Less than a week after the iPhone app developer behind Hottest Girls was busted for distributing pornographic material on the iPhone, another perpetrator sneaked in and posted what is purported to be a photo of a nude 15-year-old girl to its iPhone app. The app, named BeautyMeter, has been removed in line with Apple’s policy against pornographic material.
iPhone app review site Krapps broke the story of the supposed pedophiliac app in its review of BeautyMeter. BeautyMeter was similar to sites like Hot or Not wherein users judge amateur models and regular Joes and Janes based on physical appearance.
The way in which nudity weasels its way onto the iPhone is actually pretty simple. Developers submit the app without any nudity, but full of girls in skimpy clothing, so that it earns a PG-13 rating from Apple. Afterward, developers shift gears and upload nude photographs. The nude photographs may have time to spread, but Apple quickly banishes such apps from its store.
BeautyMeter’s terms and conditions spelled out its lazy policies regarding nudity: “We don’t review each uploaded photo exclusively but from time to time we will clean up. You can mark a photo as spam so the community is able to regulate among themselves material that they don’t like.” There are obvious problems with these policies. First, leaving censorship up to the community is bound to fail, as many customers will not complain about nudity — that’s a main reason for downloading such apps. Second, BeautyMeter needed to take a stricter stance on its regulatory practices. The danger in not doing so is banishment from the App Store. They should have taken a page from Hottest Girls’ history book and known better.
Apple’s stance on the matter is clear: “Apple will not distribute applications that contain inappropriate content, such as pornography.” But is Apple keeping a close enough eye on the problem? Seems to me that whenever an app centered on sexiness is approved, it should be watched closely to ensure it does not violate policies. So many are breaking the rules lately; Apple should bolster its security measures, else it appear soft on porn.

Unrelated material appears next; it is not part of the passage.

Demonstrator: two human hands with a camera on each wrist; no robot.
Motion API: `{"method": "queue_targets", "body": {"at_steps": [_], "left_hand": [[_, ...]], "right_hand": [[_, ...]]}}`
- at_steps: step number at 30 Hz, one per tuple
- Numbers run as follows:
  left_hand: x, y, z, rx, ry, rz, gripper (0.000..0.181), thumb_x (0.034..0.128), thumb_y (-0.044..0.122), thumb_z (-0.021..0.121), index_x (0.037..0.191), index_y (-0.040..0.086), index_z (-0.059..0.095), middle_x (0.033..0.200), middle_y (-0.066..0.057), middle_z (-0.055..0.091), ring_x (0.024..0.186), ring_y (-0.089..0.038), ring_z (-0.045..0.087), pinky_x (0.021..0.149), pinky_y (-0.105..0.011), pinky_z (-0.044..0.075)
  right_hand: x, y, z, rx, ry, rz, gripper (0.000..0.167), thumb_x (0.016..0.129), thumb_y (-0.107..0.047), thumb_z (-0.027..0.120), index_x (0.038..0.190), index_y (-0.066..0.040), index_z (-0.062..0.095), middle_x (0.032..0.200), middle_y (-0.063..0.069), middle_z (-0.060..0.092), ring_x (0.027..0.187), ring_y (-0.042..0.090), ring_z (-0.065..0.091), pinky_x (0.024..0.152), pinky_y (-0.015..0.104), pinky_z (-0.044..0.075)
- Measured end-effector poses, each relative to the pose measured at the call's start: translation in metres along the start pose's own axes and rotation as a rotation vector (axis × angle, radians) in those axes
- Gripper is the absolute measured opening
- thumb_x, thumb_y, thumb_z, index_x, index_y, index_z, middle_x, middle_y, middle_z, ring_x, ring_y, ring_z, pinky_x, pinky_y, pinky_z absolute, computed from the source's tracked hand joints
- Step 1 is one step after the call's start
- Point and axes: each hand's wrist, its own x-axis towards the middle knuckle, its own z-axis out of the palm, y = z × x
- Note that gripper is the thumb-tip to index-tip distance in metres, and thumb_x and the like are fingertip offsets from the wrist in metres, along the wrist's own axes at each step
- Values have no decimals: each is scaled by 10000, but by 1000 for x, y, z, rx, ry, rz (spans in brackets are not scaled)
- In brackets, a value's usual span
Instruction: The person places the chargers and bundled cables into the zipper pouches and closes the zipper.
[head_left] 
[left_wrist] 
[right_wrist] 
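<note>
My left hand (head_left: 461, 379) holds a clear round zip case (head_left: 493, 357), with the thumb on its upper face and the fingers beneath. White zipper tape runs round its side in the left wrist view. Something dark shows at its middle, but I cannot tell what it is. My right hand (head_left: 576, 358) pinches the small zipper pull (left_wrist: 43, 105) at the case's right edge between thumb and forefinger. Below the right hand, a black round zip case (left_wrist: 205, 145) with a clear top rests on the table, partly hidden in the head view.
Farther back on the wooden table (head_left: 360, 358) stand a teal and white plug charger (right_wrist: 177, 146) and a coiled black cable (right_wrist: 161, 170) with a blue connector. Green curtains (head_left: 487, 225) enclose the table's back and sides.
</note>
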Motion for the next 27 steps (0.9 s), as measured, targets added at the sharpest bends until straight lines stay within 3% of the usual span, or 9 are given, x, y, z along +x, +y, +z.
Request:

The BeautyMeter incident brings to mind the “sexting” fiascos that gained media attention earlier this year. Teenagers were, and are, swapping naked photos of themselves via cellphones, and because some of them are underage, perpetrators are busted for distribution of child pornography. Kids are going to expose their bodies to friends and, it appears, to the public. Give them an outlet and they’ll take advantage. BeautyMeter did just that.